Event Location: Newell Simon Hall 1507
Bio: Dr. Yezhou Yang is a Postdoctoral Research Associate at the Computer Vision Lab and the Automation, Robotics and Cognition (ARC) Lab, with the University of Maryland Institute for Advanced Computer Studies, working with his PhD advisors: Prof. Yiannis Aloimonos and Dr. Cornelia Fermuller. His main interests lie in Cognitive Robotics, Computer Vision and Robot Vision, especially exploring visual primitives in human action understanding from visual input, grounding them by natural language as well as high-level reasoning over the primitives for intelligent robots. He was a recipient of the Qualcomm Innovation Fellowship 2011, the UMD CS Department Dean’s Fellowship award and the Microsoft Research Asia Young Researcher Scholarship 2009. He received a B.A. in Computer Science from Zhejiang University in 2010, and a Ph.D. in Computer Science from the University of Maryland, College Park in 2015.

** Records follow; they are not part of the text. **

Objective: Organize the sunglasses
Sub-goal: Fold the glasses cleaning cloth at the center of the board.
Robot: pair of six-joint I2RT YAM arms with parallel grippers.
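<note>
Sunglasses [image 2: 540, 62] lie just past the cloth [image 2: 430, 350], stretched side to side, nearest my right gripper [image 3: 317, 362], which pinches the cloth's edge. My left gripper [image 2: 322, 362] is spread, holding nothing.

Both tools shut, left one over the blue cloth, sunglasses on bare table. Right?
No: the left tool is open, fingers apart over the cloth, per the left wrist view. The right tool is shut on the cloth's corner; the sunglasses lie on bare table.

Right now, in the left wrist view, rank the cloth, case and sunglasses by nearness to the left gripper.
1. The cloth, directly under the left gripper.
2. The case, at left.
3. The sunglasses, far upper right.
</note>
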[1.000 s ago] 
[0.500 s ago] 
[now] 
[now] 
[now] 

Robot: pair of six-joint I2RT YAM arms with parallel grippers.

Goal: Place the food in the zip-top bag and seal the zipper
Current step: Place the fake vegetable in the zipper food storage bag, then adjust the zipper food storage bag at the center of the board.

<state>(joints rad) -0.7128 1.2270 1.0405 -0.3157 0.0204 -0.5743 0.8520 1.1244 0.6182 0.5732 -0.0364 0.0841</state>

Abstract: Modern intelligent agents will need to learn the manipulation actions that humans perform. They will need to recognize these actions when they see them and they will need to perform these actions themselves. The lesson from the findings on mirror neurons is that the two processes of interpreting visually observed action and generating actions, should share the same underlying cognitive process. The talk will present a cognitive system that interprets human manipulation actions from perceptual information (image and depth data) and consists of perceptual modules and reasoning modules that are in interaction with each other. The talk focuses on two core problems at the heart of manipulation action understanding: a) the grounding of relevant information about actions in perception (the perception – action integration problem), and b) the organization of perceptual and high-level symbolic information for interpreting the actions (the sequencing problem). At the high level, actions are represented with the Manipulation Action Context-free Grammar (MACFG), a syntactic grammar and associated parsing algorithms, which organizes actions as a sequence of sub-events. Each sub-event is described by the hand (as well as grasp type), movements (actions) and the objects and tools involved, and the relevant information about these quantities is obtained from biologically inspired perception modules. These modules recognize the hand grasp, manipulation action consequences and object-wise spatial primitives. Furthermore, a probabilistic semantic parsing framework based on CCG (Combinatory Categorial Grammar) theory is adopted to model the semantic meaning of human manipulation actions. Analogically, understanding manipulation actions is like understanding language, while executing them is like generating language. Experiments on two tasks, 1) a robot observing people performing manipulation actions, and 2) a robot then executing manipulation actions accordingly, are conducted to validate the formalism.